# Work order
For the data that follows, return each line unchanged and drop the pictures.

= = = =

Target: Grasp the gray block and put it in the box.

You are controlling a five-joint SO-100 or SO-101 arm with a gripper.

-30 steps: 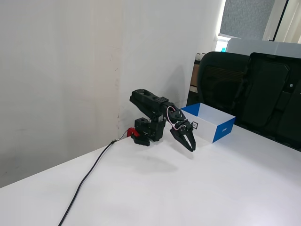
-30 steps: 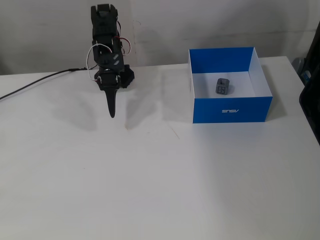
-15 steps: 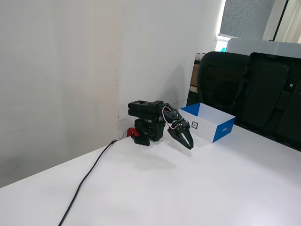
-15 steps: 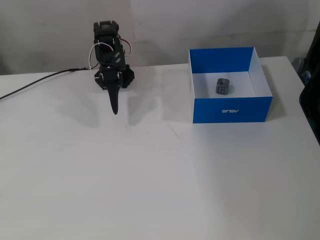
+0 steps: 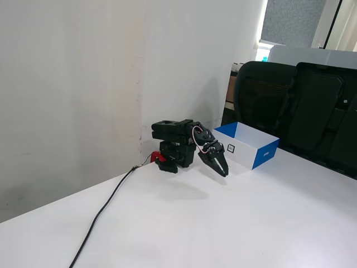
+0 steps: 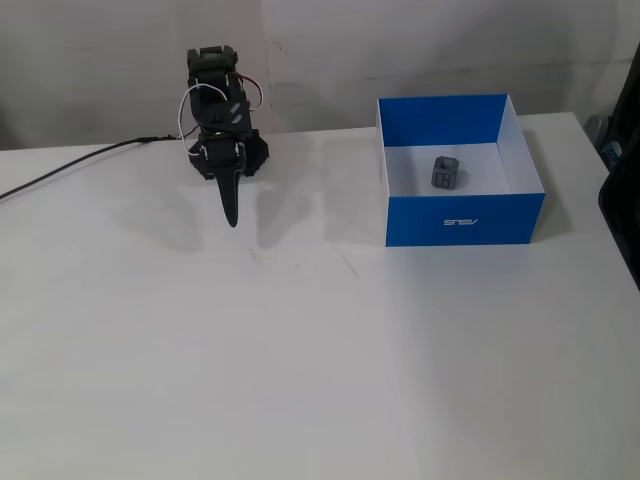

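White counter (image 6: pixel 300 350) under a plain pale wall, dark office chairs (image 5: pixel 295 106) behind — that is the whole setting. By the look of it the job is done: the gray block (image 6: pixel 446 173) sits on the white floor of the box (image 6: pixel 465 219), while the pincer (image 6: pixel 231 215) hangs folded near the arm's base, well apart, fingers together and empty. A black cable (image 5: pixel 103 209) trails off the counter.

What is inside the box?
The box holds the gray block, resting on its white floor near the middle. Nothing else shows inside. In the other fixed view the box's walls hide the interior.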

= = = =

# Problem solution
Target: Grasp the gray block and put it in the box.

You are controlling a five-joint SO-100 or SO-101 arm with a gripper.

-30 steps: 
-30 steps: 
-15 steps: 
-15 steps: 
+0 steps: 
+0 steps: 

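White counter (image 6: pixel 300 350) under a plain pale wall, dark office chairs (image 5: pixel 295 106) behind — that is the whole setting. By the look of it the job is done: the gray block (image 6: pixel 446 173) sits on the white floor of the box (image 6: pixel 465 219), while the pincer (image 6: pixel 231 215) hangs folded near the arm's base, well apart, fingers together and empty. A black cable (image 5: pixel 103 209) trails off the counter.

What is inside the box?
The box holds the gray block, resting on its white floor near the middle. Nothing else shows inside. In the other fixed view the box's walls hide the interior.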

This answer requires no further additions.